O “governo de salvação nacional” será o deja-vú de 2011.
E, tal com 2011, traz uma “máscara” benévola (a “SALVAÇÃO”) para disfarçar o seus intentos neoliberais de PREDAÇÃO.
Não nos podemos esquecer que o “trickle down economics” continua a fazer parte dos programas tanto dos velhos, como dos novos partidos de direita portuguesa, incluindo a imbecil terceira via do PS.

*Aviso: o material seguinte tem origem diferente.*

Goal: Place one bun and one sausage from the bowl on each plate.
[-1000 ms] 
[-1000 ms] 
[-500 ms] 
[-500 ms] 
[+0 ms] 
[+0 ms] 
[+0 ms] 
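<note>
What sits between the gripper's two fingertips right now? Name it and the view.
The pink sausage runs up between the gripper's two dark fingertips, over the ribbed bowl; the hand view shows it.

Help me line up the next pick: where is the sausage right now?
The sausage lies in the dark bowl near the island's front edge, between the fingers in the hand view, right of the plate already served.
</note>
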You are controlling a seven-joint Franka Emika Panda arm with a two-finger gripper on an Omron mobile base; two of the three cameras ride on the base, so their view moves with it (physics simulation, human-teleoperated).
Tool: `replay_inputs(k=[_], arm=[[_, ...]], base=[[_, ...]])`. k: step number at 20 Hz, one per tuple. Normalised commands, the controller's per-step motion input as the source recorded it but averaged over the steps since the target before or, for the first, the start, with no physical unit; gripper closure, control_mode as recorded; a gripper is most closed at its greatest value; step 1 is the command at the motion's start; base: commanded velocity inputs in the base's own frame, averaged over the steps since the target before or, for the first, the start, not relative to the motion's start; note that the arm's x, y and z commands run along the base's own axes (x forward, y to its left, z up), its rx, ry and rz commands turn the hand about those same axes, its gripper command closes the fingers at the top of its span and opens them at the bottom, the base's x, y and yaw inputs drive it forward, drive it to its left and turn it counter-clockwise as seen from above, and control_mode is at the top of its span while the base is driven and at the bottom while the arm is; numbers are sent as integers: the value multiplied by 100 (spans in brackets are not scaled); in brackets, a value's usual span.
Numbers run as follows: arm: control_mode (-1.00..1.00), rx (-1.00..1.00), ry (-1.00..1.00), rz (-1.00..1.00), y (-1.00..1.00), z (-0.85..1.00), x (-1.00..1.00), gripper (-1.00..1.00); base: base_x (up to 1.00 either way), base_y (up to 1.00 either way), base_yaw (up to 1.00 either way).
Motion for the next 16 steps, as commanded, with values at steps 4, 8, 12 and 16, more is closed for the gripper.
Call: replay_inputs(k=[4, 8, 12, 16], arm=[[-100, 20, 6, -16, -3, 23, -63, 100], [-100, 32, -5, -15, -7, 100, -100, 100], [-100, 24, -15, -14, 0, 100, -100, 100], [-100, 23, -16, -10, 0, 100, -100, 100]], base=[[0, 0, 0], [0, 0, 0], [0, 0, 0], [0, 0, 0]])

E o “trickle down” são as migalhas que caem da mesa do burguês, que os “cães” competem para apanhar.
Os Italianos já estão a experimentar o regresso a 2011, com um governo de “salvação/predação” nacional, ao melhor estilo bolsonaro/guedes, uma fina mistura de ignorância e arrogância, regida por tecnocratas cuja graça se transformará em desgraça, se se desviarem um milímetro da cartilha neoliberal.
Diz-se que os tecnocratas não conhecem a história, mas isso não é verdade.
Todos eles sabem o que aconteceu aos técnicos americanos, nos anos do mccarthismo, precisamente aqueles que não mudaram do paradigma institucional do new deal para o paradigma do mercado livre – o desemprego para muitos e até a cadeia para alguns; só se safaram os que mudaram de “religião”.